On s’est longuement promenés dans les quartiers les plus famés de Bougie, essayant de retrouver les traces de ce que fut jadis cette ville qui a vu des princes, des érudits, des savants, des poètes y séjourner. C’est à travers nos allées et venues que l’on a pu connaître les fondateurs de cette ville, capitale de l’Algérie orientale. On apprit donc que c’est Al-Nacir, prince Hammadide qui, face au danger que les Banu Hilal faisaient peser sur la Qalâa des Banu Hammad qui se trouvait sur les hauts plateaux à proximité de Sétif, a fondé Bidjaya. Elle fut un refuge pour les Hammadides, comme Mahdia le fut pour les Zirides. « Ce fut sous le règne de ce prince que la dynastie hammadide atteignit le faîte de sa puissance et acquit la supériorité sur celle des Badisides (Zirides) de Mahdia (...) » a écrit Ibn Khaldoun. Pour sceller la paix retrouvée entre les Zirides et les Hammadides, Tamim donna en mariage sa fille Ballara à Al-Nacir. Elle quitta Mahdia (Tunisie) accompagnée d’une importante escorte, avec un trousseau d’une valeur inestimable. Al-Nacir lui édifia à Bidjaya de grands palais cernés de verdoyants vergers où croisaient le myrte et les arbres fruitiers, sous lesquels l’eau coulait à profusion, au milieu des parterres fleuris. La princesse Ziride donna à Al-Nacir de nombreux fils dont le plus célèbre fut Al-Mançur.

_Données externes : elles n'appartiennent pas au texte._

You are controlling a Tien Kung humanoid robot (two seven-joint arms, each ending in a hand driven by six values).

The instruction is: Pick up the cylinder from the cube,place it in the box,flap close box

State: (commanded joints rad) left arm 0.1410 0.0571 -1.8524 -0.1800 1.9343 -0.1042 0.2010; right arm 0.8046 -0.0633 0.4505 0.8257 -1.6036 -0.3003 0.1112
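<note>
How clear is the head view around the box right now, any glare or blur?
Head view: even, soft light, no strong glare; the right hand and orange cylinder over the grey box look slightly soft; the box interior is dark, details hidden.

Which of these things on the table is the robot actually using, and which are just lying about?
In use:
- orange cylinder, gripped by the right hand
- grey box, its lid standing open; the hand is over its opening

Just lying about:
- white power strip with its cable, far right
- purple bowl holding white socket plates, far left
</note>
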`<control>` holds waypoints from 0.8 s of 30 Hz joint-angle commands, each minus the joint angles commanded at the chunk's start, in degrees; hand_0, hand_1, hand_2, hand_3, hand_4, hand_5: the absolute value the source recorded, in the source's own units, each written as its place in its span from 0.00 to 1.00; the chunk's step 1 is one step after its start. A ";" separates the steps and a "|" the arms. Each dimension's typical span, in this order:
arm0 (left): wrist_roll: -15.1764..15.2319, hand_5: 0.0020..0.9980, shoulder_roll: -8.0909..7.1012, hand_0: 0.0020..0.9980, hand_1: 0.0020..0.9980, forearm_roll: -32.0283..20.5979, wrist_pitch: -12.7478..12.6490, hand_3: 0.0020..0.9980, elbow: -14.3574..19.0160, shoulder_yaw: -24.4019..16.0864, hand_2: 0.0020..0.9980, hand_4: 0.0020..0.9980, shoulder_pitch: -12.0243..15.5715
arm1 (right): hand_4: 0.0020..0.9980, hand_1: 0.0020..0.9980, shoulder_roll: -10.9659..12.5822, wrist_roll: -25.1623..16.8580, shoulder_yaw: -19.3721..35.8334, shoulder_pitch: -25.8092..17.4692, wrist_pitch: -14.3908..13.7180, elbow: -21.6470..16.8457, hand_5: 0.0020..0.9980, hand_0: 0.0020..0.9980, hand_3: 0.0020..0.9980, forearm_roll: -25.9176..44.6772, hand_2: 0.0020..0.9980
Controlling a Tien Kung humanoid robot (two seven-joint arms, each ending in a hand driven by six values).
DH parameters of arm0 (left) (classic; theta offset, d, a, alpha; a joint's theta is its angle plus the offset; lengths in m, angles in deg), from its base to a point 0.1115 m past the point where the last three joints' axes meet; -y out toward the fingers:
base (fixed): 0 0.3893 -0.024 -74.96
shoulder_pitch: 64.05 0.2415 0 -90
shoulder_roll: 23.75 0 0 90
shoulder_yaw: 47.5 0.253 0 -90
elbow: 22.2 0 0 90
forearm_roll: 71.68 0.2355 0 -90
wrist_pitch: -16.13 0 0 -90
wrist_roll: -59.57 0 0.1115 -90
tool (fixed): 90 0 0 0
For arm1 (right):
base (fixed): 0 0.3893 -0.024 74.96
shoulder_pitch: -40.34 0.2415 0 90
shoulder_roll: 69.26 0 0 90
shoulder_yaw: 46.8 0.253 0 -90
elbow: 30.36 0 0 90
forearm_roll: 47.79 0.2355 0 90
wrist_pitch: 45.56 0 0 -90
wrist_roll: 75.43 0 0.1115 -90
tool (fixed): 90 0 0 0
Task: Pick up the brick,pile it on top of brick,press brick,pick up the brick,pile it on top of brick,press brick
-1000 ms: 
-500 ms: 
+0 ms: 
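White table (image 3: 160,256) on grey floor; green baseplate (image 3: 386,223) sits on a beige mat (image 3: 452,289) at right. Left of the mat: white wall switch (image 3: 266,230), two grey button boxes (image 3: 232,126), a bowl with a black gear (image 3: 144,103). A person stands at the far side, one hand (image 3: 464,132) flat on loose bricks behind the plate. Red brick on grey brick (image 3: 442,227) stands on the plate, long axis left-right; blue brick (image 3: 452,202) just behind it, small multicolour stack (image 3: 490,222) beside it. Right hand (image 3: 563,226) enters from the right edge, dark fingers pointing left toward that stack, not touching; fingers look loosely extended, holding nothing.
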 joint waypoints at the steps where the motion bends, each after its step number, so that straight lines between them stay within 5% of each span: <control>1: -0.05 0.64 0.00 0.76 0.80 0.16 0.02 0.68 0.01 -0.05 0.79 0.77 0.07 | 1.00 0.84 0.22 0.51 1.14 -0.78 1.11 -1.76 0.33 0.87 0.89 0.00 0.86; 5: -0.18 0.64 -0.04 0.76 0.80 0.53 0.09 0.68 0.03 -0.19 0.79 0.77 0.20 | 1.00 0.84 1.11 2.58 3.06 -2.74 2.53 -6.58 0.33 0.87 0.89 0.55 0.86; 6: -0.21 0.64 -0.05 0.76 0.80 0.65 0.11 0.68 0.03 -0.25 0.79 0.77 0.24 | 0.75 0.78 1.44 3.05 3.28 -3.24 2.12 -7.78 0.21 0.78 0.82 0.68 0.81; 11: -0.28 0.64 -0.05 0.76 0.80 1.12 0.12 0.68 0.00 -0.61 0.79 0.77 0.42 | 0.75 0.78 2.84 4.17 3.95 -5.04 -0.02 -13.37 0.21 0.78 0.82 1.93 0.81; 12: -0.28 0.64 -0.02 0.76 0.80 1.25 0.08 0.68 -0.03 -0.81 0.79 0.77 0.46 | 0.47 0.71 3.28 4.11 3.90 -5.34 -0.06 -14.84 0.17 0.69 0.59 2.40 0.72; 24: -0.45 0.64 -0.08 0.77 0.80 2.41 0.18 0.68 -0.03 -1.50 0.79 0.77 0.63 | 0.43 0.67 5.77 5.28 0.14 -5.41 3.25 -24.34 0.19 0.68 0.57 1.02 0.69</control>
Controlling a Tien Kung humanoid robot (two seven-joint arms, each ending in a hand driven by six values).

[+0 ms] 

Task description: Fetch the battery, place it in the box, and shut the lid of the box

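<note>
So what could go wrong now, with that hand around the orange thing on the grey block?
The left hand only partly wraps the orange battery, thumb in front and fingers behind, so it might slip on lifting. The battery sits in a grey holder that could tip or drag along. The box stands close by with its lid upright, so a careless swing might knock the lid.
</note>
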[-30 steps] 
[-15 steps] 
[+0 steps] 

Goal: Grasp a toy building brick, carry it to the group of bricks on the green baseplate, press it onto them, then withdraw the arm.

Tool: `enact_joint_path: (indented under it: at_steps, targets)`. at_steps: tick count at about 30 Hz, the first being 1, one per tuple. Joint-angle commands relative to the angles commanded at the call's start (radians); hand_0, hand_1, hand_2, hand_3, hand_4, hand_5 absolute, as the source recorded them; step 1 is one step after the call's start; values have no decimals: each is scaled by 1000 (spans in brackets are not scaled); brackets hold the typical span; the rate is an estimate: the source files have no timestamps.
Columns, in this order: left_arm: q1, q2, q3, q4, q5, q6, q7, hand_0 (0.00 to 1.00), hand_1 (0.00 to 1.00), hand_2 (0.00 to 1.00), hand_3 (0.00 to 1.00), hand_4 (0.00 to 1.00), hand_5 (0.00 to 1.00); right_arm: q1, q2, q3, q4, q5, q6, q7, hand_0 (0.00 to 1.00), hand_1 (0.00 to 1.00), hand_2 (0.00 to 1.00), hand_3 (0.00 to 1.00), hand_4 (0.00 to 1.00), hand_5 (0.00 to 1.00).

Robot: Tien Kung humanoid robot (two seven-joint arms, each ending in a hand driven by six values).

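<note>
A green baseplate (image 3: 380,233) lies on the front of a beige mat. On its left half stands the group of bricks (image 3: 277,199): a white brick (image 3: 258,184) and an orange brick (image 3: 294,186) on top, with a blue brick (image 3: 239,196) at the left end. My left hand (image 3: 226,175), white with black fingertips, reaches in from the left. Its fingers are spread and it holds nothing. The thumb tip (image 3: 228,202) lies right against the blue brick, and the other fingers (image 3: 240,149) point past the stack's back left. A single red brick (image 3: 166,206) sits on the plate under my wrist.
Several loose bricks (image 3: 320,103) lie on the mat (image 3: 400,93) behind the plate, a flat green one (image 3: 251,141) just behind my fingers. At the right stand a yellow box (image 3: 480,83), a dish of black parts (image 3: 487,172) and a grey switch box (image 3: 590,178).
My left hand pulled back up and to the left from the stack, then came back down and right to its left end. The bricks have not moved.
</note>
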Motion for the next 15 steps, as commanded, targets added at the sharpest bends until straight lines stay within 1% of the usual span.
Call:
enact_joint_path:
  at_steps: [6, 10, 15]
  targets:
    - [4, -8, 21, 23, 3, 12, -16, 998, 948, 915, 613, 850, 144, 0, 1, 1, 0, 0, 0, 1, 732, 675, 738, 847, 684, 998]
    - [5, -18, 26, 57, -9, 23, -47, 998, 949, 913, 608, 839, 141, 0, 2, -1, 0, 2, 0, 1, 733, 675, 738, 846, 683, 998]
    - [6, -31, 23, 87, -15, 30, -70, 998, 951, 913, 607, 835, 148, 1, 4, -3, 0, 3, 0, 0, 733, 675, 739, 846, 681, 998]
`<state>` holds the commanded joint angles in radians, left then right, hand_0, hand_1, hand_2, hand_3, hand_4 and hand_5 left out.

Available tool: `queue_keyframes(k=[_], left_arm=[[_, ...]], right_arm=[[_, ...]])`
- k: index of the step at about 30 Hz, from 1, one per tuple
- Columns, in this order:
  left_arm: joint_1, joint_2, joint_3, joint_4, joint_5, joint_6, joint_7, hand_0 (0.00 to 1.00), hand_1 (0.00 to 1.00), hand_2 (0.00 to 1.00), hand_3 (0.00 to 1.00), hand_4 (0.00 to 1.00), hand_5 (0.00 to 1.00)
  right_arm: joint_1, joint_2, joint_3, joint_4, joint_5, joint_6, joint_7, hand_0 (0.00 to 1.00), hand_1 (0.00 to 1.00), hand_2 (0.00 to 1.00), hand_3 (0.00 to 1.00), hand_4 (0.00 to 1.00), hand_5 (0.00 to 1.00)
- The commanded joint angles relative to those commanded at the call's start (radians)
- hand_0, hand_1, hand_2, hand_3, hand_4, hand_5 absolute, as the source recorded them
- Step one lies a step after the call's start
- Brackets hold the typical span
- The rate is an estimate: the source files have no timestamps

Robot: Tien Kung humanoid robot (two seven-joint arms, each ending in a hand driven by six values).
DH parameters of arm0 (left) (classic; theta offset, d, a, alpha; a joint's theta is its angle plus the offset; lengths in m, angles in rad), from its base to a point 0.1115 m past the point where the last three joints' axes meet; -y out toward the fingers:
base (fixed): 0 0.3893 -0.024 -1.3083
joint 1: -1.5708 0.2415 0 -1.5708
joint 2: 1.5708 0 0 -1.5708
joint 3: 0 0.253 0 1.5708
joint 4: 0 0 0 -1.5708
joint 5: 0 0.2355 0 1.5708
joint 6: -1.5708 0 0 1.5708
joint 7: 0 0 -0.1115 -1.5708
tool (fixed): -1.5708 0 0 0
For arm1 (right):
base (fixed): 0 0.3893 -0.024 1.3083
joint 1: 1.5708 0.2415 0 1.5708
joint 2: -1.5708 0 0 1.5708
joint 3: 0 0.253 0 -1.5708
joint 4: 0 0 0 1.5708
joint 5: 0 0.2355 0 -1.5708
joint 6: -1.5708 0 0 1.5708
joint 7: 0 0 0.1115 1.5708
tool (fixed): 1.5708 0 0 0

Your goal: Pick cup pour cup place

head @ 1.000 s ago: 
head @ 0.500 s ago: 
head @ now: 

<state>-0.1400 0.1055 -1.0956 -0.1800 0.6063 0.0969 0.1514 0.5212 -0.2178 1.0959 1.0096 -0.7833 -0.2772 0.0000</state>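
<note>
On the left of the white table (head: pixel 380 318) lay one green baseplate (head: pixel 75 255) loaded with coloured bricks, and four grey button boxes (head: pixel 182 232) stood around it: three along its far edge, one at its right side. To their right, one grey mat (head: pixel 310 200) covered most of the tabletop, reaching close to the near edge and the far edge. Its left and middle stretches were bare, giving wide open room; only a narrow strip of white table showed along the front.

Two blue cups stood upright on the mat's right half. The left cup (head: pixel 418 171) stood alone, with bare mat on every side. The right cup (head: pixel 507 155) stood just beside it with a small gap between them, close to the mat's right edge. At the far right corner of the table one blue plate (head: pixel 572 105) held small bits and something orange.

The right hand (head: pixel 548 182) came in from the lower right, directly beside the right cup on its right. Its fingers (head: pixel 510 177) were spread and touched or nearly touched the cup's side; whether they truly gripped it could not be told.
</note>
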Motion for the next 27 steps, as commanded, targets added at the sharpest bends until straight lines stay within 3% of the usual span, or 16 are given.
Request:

Selon Ibn Khaldoun : « Al-Nacir bâtit à Bidjaya un palais d’une hauteur admirable qui porta le nom de " Palais de la Perle ". Ayant peuplé sa nouvelle capitale, il exempta les habitants d’impôts et, en 1069, il vint s’y établir lui-même (...). Cet Emir érigea des bâtiments magnifiques, fonda plusieurs grandes villes et fit des expéditions nombreuses dans le Maghreb ». Un certain Hammad, le Hafside, révèle une description minutieuse et grandiose de An Nasiriya : « Du côté de la ville, du côté qui fait face au couchant et au midi, les ouvriers envoyés de Gênes élevèrent d’abord une tour majestueuse que l’on nomma " Cheuf Er Riad " ( l’observateur des jardins). Cette tour protège trois portes dont la principale " Bab al Benoud " ( la porte des armées ) était monumentale, garnie de grandes lances de fer, et se trouvait encadrée par les bastions. Elle ouvrait du côté des jardins de l’Oued al Kebir. Au sommet de cette tour existait un appareil à miroirs correspondant à d’autres semblables établis sur différentes directions. C’est pour cela que la tour du " Cheuf Er Riad " fut également nommée " al Menara " ».